We now combine the two surveys, DES-SV and KiDS-450, under this matched setting. These two data sets are consistent under the same model assumption according the BF metric, and have reasonable goodness-of-fit values. The combined constraint of DES-SV and KiDS-450 is |$S_{8}=0.790^{+0.042}_{-0.041}$|. Compared to the cosmic shear results from the first year DES data (Troxel et al. 2018a), |$S_8=0.789^{+0.024}_{-0.026}$|, we find excellent agreement. Compared to the state-of-the-art CMB constraints (Planck Collaboration VI 2018), |$S_{8}=0.832_{-0.013}^{+0.013}$|, we find reasonably consistent results with roughly 1σ lower S8. These results are in good agreement with that found in Troxel et al. (2018b).
5.6 A side note on the S8 definition
As discussed briefly in Section 4.5, S8 is defined as σ8(Ωm/0.3)α, where α is designed to remove the degeneracy between σ8 and Ωm. That is, if α is chosen optimally, it characterizes the direction orthogonal to the Ωm − σ8 contours. For data sets of different redshift distribution, the optimal α is different.
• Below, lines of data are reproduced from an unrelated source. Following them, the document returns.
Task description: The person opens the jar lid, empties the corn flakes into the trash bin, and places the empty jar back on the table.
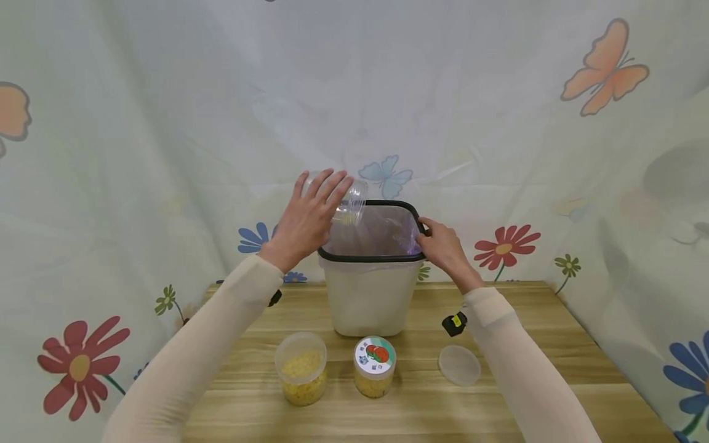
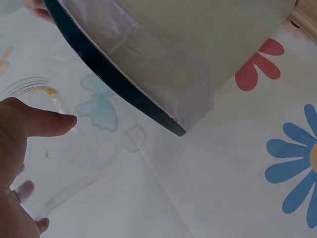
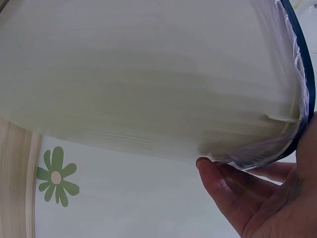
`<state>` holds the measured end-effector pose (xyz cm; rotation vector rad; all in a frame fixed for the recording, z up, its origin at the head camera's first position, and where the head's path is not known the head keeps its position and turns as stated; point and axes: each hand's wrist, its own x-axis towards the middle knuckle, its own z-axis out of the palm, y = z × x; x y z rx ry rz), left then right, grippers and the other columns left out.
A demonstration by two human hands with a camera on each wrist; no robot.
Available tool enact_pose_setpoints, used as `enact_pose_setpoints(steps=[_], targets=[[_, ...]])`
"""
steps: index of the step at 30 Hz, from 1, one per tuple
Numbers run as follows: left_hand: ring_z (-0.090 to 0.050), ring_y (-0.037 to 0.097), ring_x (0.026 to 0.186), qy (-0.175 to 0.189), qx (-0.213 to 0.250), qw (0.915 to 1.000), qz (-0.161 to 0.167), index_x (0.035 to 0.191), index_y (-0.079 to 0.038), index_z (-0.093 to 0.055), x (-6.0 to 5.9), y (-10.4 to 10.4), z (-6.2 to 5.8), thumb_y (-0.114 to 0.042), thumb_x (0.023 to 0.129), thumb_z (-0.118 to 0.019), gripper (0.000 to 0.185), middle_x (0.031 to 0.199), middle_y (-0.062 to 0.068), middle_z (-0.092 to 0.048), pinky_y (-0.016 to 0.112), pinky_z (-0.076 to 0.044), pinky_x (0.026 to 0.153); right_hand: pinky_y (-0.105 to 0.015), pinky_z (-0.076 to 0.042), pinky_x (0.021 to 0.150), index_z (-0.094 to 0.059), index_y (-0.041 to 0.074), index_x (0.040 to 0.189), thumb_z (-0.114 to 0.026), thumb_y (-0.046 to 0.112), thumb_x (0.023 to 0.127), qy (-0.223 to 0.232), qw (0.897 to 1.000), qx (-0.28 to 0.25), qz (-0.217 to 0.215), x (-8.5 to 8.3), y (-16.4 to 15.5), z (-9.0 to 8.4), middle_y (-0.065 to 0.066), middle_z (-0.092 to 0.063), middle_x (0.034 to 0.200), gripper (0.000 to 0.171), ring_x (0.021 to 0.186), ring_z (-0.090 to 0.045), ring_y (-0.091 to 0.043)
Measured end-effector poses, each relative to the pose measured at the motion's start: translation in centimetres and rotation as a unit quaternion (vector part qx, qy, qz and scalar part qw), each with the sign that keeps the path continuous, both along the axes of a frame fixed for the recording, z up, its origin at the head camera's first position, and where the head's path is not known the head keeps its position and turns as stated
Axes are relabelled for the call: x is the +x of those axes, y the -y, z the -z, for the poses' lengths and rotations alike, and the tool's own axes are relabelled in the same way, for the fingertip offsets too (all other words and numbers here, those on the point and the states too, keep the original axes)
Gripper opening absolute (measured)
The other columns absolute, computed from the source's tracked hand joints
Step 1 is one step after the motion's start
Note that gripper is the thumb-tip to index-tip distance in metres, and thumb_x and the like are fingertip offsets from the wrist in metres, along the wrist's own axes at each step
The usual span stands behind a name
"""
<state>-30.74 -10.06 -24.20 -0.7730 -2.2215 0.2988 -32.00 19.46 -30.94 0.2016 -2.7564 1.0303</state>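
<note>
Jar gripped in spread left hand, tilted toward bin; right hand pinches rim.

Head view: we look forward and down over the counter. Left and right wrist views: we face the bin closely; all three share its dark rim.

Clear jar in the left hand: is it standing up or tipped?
Tipped: the left hand holds the clear jar at a slant, its mouth toward the bin.
</note>
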Motion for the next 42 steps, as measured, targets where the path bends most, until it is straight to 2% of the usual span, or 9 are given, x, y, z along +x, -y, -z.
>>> enact_pose_setpoints(steps=[5, 7, 11, 18, 23, 28, 36, 42], targets=[[-0.025, 0.029, 0.148, 0.03, 0.06, 0.9977, -0.004, 0.156, -0.012, -0.021, 0.3, 0.1, 0.3, -0.022, 0.086, -0.072, 0.087, 0.161, 0.008, -0.028, 0.055, -0.021, 0.121, -0.045, -0.053, 0.083, -0.037, 0.012, 0.152, -0.041, 0.033, 0.102, -0.023, 1.0, 0.01, 0.008, 0.2, 0.2, 0.1, -0.022, -0.057, 0.138, 0.054, 0.116, -0.062, -0.038], [-0.025, 0.029, 0.148, 0.038, 0.078, 0.9963, -0.006, 0.155, -0.012, -0.021, 0.4, 0.2, 0.5, -0.023, 0.085, -0.073, 0.088, 0.161, 0.008, -0.028, 0.055, -0.021, 0.121, -0.049, -0.053, 0.089, -0.037, 0.013, 0.152, -0.041, 0.037, 0.102, -0.03, 0.999, 0.012, 0.011, 0.2, 0.3, 0.1, -0.021, -0.055, 0.141, 0.055, 0.12, -0.06, -0.039], [-0.027, 0.029, 0.147, 0.037, 0.105, 0.9937, -0.006, 0.154, -0.01, -0.023, 0.6, 0.5, 0.8, -0.026, 0.083, -0.076, 0.09, 0.159, 0.009, -0.03, 0.055, -0.023, 0.12, -0.055, -0.051, 0.094, -0.038, 0.013, 0.151, -0.042, 0.042, 0.102, -0.045, 0.999, 0.015, 0.01, 0.4, 0.5, 0.0, -0.021, -0.05, 0.146, 0.057, 0.122, -0.058, -0.04], [-0.028, 0.03, 0.146, 0.035, 0.152, 0.9878, 0.004, 0.154, -0.008, -0.021, 1.1, 0.8, 1.1, -0.03, 0.083, -0.077, 0.094, 0.158, 0.011, -0.03, 0.055, -0.025, 0.119, -0.058, -0.033, 0.114, -0.038, 0.009, 0.151, -0.044, 0.044, 0.102, -0.074, 0.997, 0.021, -0.006, 1.0, 0.9, -0.4, -0.018, -0.04, 0.154, 0.06, 0.142, -0.037, -0.039], [-0.027, 0.031, 0.146, 0.039, 0.188, 0.9814, 0.009, 0.154, -0.007, -0.021, 1.4, 1.0, 1.4, -0.031, 0.082, -0.078, 0.095, 0.158, 0.011, -0.03, 0.053, -0.024, 0.12, -0.057, -0.03, 0.116, -0.037, 0.011, 0.151, -0.045, 0.044, 0.101, -0.098, 0.994, 0.036, -0.027, 1.8, 1.2, -0.7, -0.017, -0.037, 0.156, 0.061, 0.144, -0.035, -0.038], [-0.029, 0.03, 0.146, 0.026, 0.209, 0.9773, 0.023, 0.153, -0.007, -0.023, 1.8, 1.2, 1.8, -0.029, 0.08, -0.08, 0.095, 0.157, 0.012, -0.032, 0.053, -0.025, 0.119, -0.06, -0.032, 0.113, -0.034, 0.016, 0.153, -0.049, 0.043, 0.1, -0.135, 0.987, 0.068, -0.048, 2.6, 1.4, -0.9, -0.016, -0.033, 0.158, 0.062, 0.143, -0.035, -0.041], [-0.034, 0.029, 0.143, 0.014, 0.237, 0.9707, 0.035, 0.153, -0.006, -0.025, 2.8, 1.3, 2.6, -0.03, 0.078, -0.081, 0.097, 0.153, 0.013, -0.037, 0.052, -0.029, 0.117, -0.061, -0.032, 0.113, -0.035, 0.019, 0.153, -0.058, 0.047, 0.094, -0.206, 0.97, 0.118, -0.048, 4.3, 1.5, -1.2, -0.017, -0.036, 0.156, 0.07, 0.14, -0.038, -0.042], [-0.037, 0.029, 0.14, 0.006, 0.248, 0.9676, 0.044, 0.152, -0.005, -0.026, 3.5, 1.1, 2.9, -0.029, 0.076, -0.082, 0.098, 0.152, 0.014, -0.039, 0.05, -0.031, 0.116, -0.06, -0.029, 0.115, -0.034, 0.02, 0.154, -0.061, 0.049, 0.091, -0.229, 0.962, 0.138, -0.054, 5.3, 1.4, -1.1, -0.016, -0.035, 0.157, 0.075, 0.142, -0.036, -0.04]])
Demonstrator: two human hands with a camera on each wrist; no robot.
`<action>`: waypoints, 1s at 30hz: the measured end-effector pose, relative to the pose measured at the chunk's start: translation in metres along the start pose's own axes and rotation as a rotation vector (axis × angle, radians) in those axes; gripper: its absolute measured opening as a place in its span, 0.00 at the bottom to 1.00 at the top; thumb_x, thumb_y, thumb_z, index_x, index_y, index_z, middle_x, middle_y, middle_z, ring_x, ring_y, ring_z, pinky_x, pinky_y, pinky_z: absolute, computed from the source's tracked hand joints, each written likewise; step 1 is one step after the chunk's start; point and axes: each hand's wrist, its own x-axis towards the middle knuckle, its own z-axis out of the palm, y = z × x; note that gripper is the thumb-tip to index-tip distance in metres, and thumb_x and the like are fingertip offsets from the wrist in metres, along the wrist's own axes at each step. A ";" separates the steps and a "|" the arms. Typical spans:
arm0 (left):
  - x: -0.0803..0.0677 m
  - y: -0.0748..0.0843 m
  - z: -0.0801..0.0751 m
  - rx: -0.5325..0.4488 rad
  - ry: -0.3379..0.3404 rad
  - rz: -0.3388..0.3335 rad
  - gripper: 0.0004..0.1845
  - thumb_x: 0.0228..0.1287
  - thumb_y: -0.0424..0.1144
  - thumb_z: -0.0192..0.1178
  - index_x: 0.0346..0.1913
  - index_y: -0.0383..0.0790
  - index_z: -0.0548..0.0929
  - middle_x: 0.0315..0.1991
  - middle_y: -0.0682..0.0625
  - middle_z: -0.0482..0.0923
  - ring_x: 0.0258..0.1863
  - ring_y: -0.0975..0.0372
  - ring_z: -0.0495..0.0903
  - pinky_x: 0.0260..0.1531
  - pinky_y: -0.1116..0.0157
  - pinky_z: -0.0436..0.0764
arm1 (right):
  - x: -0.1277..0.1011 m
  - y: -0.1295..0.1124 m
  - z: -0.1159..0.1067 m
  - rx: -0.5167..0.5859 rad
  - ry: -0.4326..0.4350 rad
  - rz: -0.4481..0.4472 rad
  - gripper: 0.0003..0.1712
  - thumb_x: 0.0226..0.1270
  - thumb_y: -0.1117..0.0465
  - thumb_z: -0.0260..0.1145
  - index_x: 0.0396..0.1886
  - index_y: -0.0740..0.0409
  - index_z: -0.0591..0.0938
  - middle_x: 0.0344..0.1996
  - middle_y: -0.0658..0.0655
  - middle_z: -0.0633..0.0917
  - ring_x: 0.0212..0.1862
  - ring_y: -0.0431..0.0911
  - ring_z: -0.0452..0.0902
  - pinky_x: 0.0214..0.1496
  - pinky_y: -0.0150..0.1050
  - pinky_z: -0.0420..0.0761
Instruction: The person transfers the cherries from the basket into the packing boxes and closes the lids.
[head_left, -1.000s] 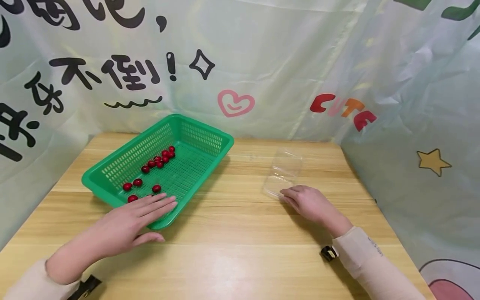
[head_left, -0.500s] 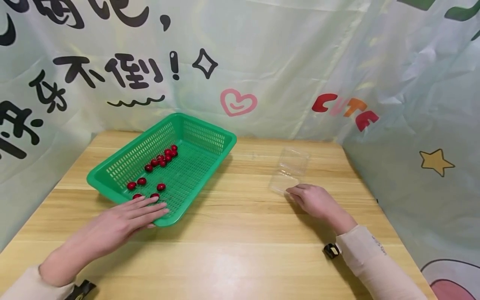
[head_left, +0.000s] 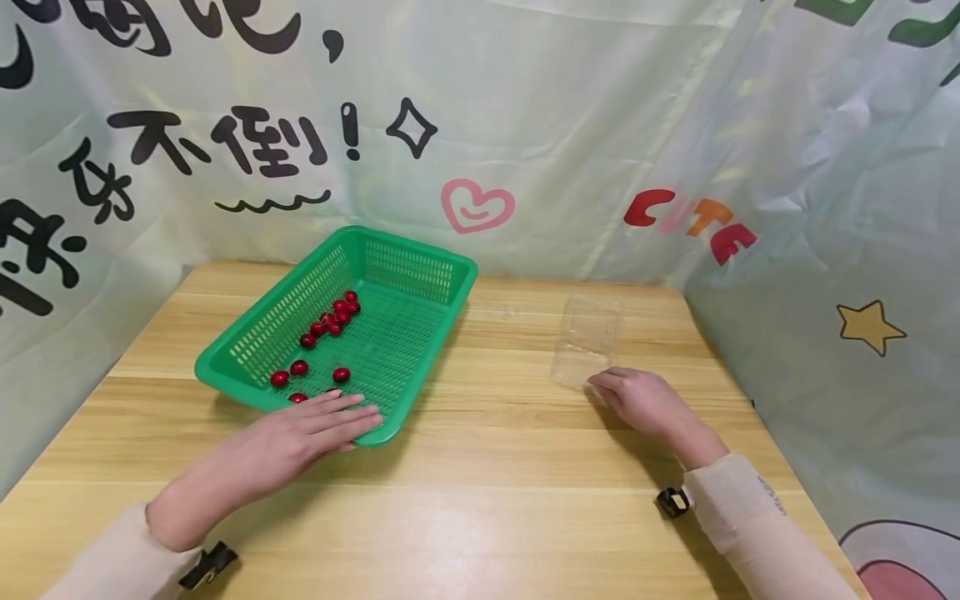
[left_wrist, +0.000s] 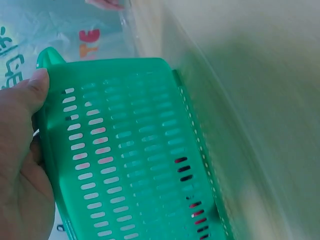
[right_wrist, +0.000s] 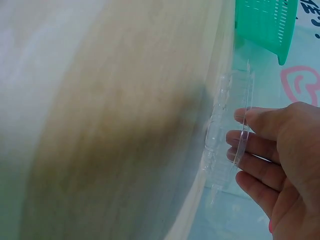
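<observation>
A green slotted basket [head_left: 450,287] sits on the left half of the wooden table [head_left: 480,500] with several small red round fruits [head_left: 330,321] in it. My left hand [head_left: 352,421] grips its near corner, fingers laid over the rim; in the left wrist view the thumb [left_wrist: 36,87] presses on the basket's outer wall [left_wrist: 135,150]. On the right lies a clear plastic box [head_left: 588,337]. My right hand [head_left: 607,387] pinches its near edge, and in the right wrist view the thumb sits above and the fingers [right_wrist: 250,145] below the clear box [right_wrist: 220,135].
Printed cloth sheets wall in the table at the back and on both sides. Bare wood lies between the basket and the clear box and along the near edge. A black strap clip [head_left: 672,502] shows at the right sleeve.
The green basket has slid and turned a little to the right with my left hand on its corner. The clear box and my right hand have shifted slightly right.
</observation>
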 end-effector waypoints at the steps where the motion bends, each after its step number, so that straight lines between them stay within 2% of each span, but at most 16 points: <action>1: 0.003 0.001 0.002 0.002 0.011 0.008 0.24 0.81 0.48 0.37 0.65 0.41 0.77 0.62 0.50 0.76 0.59 0.54 0.77 0.66 0.63 0.66 | -0.001 0.000 0.000 -0.001 -0.002 0.002 0.12 0.64 0.66 0.67 0.47 0.63 0.85 0.42 0.60 0.86 0.43 0.55 0.84 0.44 0.51 0.83; 5: 0.014 0.004 0.010 0.013 0.024 0.014 0.25 0.81 0.47 0.35 0.65 0.42 0.77 0.61 0.49 0.77 0.57 0.53 0.79 0.64 0.59 0.69 | -0.002 0.002 -0.001 -0.013 -0.004 0.012 0.11 0.64 0.66 0.68 0.46 0.62 0.86 0.41 0.59 0.87 0.42 0.54 0.84 0.43 0.51 0.83; 12: 0.034 0.012 0.023 0.037 -0.091 -0.006 0.31 0.81 0.41 0.20 0.68 0.38 0.72 0.65 0.47 0.73 0.62 0.53 0.74 0.61 0.55 0.72 | -0.004 0.002 -0.003 -0.007 0.012 0.020 0.11 0.64 0.66 0.67 0.46 0.63 0.85 0.40 0.59 0.86 0.41 0.54 0.84 0.42 0.51 0.83; 15: 0.044 0.016 0.028 0.041 -0.133 -0.026 0.22 0.80 0.33 0.35 0.69 0.37 0.70 0.66 0.46 0.72 0.64 0.53 0.72 0.62 0.54 0.71 | -0.003 0.002 -0.004 -0.001 0.053 0.013 0.13 0.64 0.64 0.67 0.47 0.64 0.84 0.42 0.61 0.86 0.44 0.57 0.83 0.45 0.53 0.82; 17: 0.051 0.018 0.031 0.044 -0.146 -0.038 0.23 0.74 0.29 0.44 0.70 0.36 0.69 0.67 0.46 0.71 0.65 0.52 0.71 0.63 0.54 0.70 | -0.001 0.002 -0.004 0.001 0.080 0.012 0.14 0.64 0.63 0.68 0.49 0.64 0.84 0.44 0.62 0.85 0.47 0.58 0.82 0.49 0.54 0.81; 19: 0.057 0.021 0.034 0.045 -0.148 -0.047 0.29 0.65 0.26 0.53 0.70 0.35 0.69 0.67 0.45 0.70 0.65 0.52 0.71 0.64 0.54 0.69 | 0.001 0.001 -0.004 0.000 0.104 0.017 0.17 0.63 0.63 0.69 0.50 0.65 0.83 0.47 0.64 0.83 0.50 0.60 0.80 0.52 0.56 0.79; 22: 0.065 0.024 0.038 0.054 -0.157 -0.058 0.29 0.65 0.27 0.53 0.70 0.35 0.68 0.67 0.45 0.70 0.65 0.52 0.71 0.65 0.55 0.68 | 0.005 -0.001 -0.006 -0.005 0.140 0.019 0.22 0.62 0.63 0.70 0.55 0.66 0.81 0.51 0.66 0.81 0.54 0.62 0.76 0.57 0.58 0.75; 26: 0.074 0.029 0.040 0.061 -0.202 -0.079 0.31 0.65 0.24 0.55 0.71 0.36 0.67 0.69 0.45 0.68 0.66 0.52 0.69 0.66 0.56 0.66 | 0.013 -0.008 -0.011 -0.003 0.198 0.011 0.29 0.61 0.63 0.70 0.61 0.66 0.76 0.56 0.67 0.78 0.60 0.63 0.71 0.62 0.60 0.70; 30: 0.084 0.033 0.043 0.090 -0.229 -0.070 0.31 0.65 0.23 0.56 0.72 0.37 0.67 0.70 0.45 0.66 0.67 0.53 0.68 0.67 0.57 0.64 | 0.025 -0.020 -0.018 0.029 0.255 -0.013 0.30 0.62 0.62 0.69 0.64 0.63 0.75 0.57 0.66 0.77 0.61 0.62 0.70 0.63 0.59 0.69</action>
Throughout our analysis, we have fixed α to be 0.5, which may not be optimal for all data sets. This implies that for data sets where α is further from 0.5, the projected uncertainties on S8 = σ8(Ωm/0.3)0.5 are going to be slightly larger than if the optimal α were used, and that when comparing the different surveys they will tend towards being consistent. This can be seen clearly in Fig. 12, where the contours for CFHTLenS and KiDS-450 are tilted leading to larger uncertainties in the S8 direction. The effect is much reduced when a tighter prior is imposed as in the right-hand panels of Fig. 11. Roughly, we find that with the DES-SV priors (corresponding to Fig. 12), the optimal α values are 0.56 (DLS), 0.71 (CFHTLenS), 0.51 (DES-SV), and 0.67 (KiDS-450). With the KiDS-450 priors (corresponding to the right-hand panels of Fig. 11), the optimal α values are 0.52 (DLS), 0.52 (CFHTLenS), 0.52 (DES-SV), and 0.58 (KiDS-450). That is, we expect the discrepancies between the surveys in the single parameter that quantifies the amplitude to be sensitive to the priors and likely larger if an optimal α is used. On the other hand, the BF metric is insensitive to the choice of α so is a more robust measure of consistency.
6 SUMMARY AND DISCUSSION
In this paper, we use a generic cosmic shear pipeline, wlpipe, that takes in galaxy shear catalogues, calculates the two-point shear-shear correlation function via the software package treecorr and the associated covariance matrix via the software package cosmolike, and finally carries out cosmological parameter inference via the software package cosmosis. The wlpipe framework is constructed using the pegasus workflow engine, which takes care of data and code transfer between different computing resources seamlessly. This pipeline also serves as a prototype pipeline for future analysis pipelines in DESC.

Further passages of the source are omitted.